29.3.12

Adrienne Rich, (May 16, 1929 - March 27, 2012)

...Widely read, widely anthologized, widely interviewed and widely taught, Ms. Rich was for decades among the most influential writers of the feminist movement and one of the best-known American public intellectuals...In 1997, in a widely reported act, Ms. Rich declined the National Medal of Arts, the United States government’s highest award bestowed upon artists. In a letter to Jane Alexander, then chairwoman of the National Endowment for the Arts, which administers the award, she expressed her dismay, amid the “increasingly brutal impact of racial and economic injustice,” that the government had chosen to honor “a few token artists while the people at large are so dishonored.”
Art, Ms. Rich added, “means nothing if it simply decorates the dinner table of power which holds it hostage.”

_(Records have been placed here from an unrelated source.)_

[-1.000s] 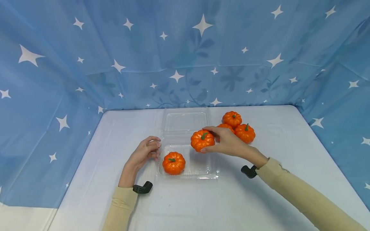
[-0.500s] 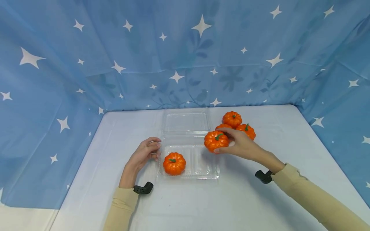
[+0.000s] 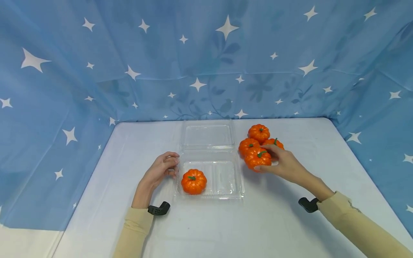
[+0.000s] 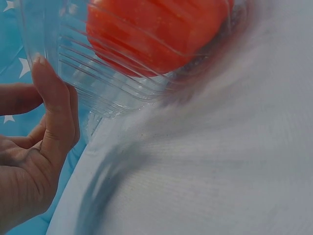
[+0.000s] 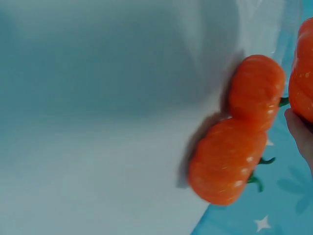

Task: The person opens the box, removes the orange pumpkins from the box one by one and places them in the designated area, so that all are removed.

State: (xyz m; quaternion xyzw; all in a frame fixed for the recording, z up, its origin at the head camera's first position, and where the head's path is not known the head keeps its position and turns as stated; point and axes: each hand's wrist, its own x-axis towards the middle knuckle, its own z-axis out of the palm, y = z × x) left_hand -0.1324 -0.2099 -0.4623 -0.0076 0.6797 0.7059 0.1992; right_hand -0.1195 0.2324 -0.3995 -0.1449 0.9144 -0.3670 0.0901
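Note:
My right hand (image 3: 287,165) grips a small orange pumpkin (image 3: 257,159) with a green stem, thumb on the near side and fingers on the far side. In the head view it overlaps several other pumpkins, among them a left one (image 3: 247,146) and a back one (image 3: 259,133). At the right wrist view's edge, the held pumpkin (image 5: 303,73) is partly cut off. My left hand (image 3: 160,169) rests with loosely bent fingers at the left rim of a clear plastic clamshell box (image 3: 226,195). Inside the box's left part sits one pumpkin (image 3: 194,182), also showing through the ribbed wall in the left wrist view.
The box's clear lid (image 3: 208,135) lies folded back behind its base. A white cloth (image 3: 206,229) covers the table. Blue curtains (image 3: 161,64) with white stars stand behind and at both sides.
My right hand has carried its pumpkin rightward from above the box to the pumpkins at the right. My left hand and the boxed pumpkin have stayed in place.

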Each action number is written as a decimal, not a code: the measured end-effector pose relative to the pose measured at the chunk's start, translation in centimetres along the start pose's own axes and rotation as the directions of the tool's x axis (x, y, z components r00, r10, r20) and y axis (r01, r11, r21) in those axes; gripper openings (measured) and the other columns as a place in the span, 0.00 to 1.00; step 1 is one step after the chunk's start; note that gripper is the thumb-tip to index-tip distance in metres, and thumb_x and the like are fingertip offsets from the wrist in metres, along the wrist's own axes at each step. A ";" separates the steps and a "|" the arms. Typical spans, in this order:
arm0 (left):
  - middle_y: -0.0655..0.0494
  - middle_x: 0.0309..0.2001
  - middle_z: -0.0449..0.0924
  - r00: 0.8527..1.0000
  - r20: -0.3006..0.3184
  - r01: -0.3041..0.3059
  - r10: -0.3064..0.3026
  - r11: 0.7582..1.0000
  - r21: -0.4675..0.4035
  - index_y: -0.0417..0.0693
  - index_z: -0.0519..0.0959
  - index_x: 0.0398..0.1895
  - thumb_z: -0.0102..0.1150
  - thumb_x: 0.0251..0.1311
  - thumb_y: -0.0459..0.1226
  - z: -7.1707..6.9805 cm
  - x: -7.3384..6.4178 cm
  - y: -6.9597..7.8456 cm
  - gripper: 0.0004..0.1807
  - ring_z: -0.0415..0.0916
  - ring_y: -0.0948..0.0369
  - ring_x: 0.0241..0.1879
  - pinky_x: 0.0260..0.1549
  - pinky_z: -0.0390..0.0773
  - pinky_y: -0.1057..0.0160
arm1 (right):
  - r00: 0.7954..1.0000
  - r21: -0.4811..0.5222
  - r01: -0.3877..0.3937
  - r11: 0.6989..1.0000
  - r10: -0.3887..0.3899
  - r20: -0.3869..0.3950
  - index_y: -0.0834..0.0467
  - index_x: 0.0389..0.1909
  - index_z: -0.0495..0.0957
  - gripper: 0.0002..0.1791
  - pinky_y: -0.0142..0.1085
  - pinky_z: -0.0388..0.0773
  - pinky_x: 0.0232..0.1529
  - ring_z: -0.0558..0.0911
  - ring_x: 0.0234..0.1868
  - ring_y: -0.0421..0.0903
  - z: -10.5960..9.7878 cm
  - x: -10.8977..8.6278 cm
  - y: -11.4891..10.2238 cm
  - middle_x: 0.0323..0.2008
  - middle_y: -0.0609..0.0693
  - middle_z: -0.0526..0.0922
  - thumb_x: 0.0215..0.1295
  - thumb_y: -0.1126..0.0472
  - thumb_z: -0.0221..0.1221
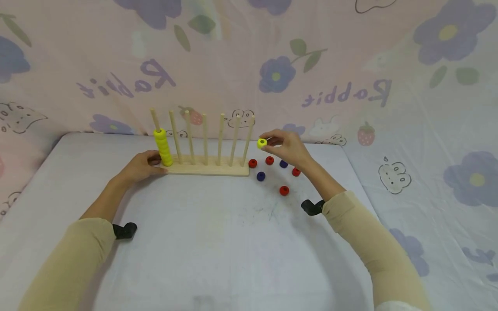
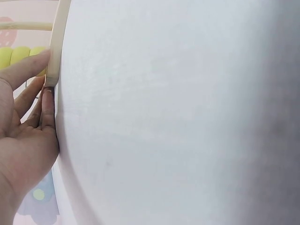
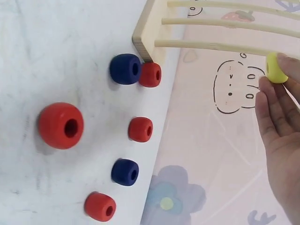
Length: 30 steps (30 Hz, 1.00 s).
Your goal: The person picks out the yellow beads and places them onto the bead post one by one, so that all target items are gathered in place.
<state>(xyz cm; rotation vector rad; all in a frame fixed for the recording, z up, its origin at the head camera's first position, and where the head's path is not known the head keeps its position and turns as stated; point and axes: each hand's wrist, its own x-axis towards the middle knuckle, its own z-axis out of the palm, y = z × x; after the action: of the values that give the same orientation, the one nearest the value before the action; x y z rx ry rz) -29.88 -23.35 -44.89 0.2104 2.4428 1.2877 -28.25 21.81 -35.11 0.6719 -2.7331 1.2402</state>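
Note:
A wooden peg rack [image 1: 210,171] has a long flat base and several upright pegs in a row. Yellow beads [image 1: 164,149] are stacked on its leftmost peg; the other pegs are bare. My left hand [image 1: 138,168] grips the base's left end, its thumb along the front edge and other fingers partly hidden behind. Up beside the top half of the rightmost peg, my right hand [image 1: 288,149] pinches a yellow bead [image 3: 278,70] between thumb and fingers. The bead's hole shows in the head view.
Loose red beads [image 1: 284,190] and blue beads [image 1: 261,176] lie on the white tabletop [image 1: 194,242] right of the rack, below my right hand. One red bead [image 3: 150,75] sits close by the base's right end. A patterned cloth [image 1: 233,56] hangs behind the table.

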 end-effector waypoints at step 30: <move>0.32 0.71 0.59 1.000 -0.023 -0.006 0.006 1.000 -0.008 0.30 0.54 0.74 0.68 0.60 0.36 0.2 0.2 -0.4 0.45 0.59 0.39 0.69 0.71 0.59 0.43 | 0.981 0.043 0.140 0.989 -0.133 -0.144 0.61 0.49 0.84 0.15 0.34 0.82 0.49 0.84 0.41 0.43 -3.2 4.4 -4.1 0.45 0.54 0.86 0.61 0.66 0.68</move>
<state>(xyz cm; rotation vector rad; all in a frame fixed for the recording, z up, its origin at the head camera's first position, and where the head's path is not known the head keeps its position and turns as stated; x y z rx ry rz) -30.00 -23.34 -45.33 0.2023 2.4573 1.3092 -30.94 20.22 -29.04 0.7334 -2.5033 1.2806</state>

In the collection’s title poem, Ms. Rich chronicles the pulverizing onus of traditional married life. It opens this way:
You, once a belle in Shreveport,
with henna-colored hair, skin like a peachbud,
still have your dresses copied from that time. ...
Your mind now, mouldering like wedding-cake,
heavy with useless experience, rich
with suspicion, rumor, fantasy,
crumbling to pieces under the knife-edge
of mere fact.
Though the book horrified some critics, it sealed Ms. Rich’s national reputation.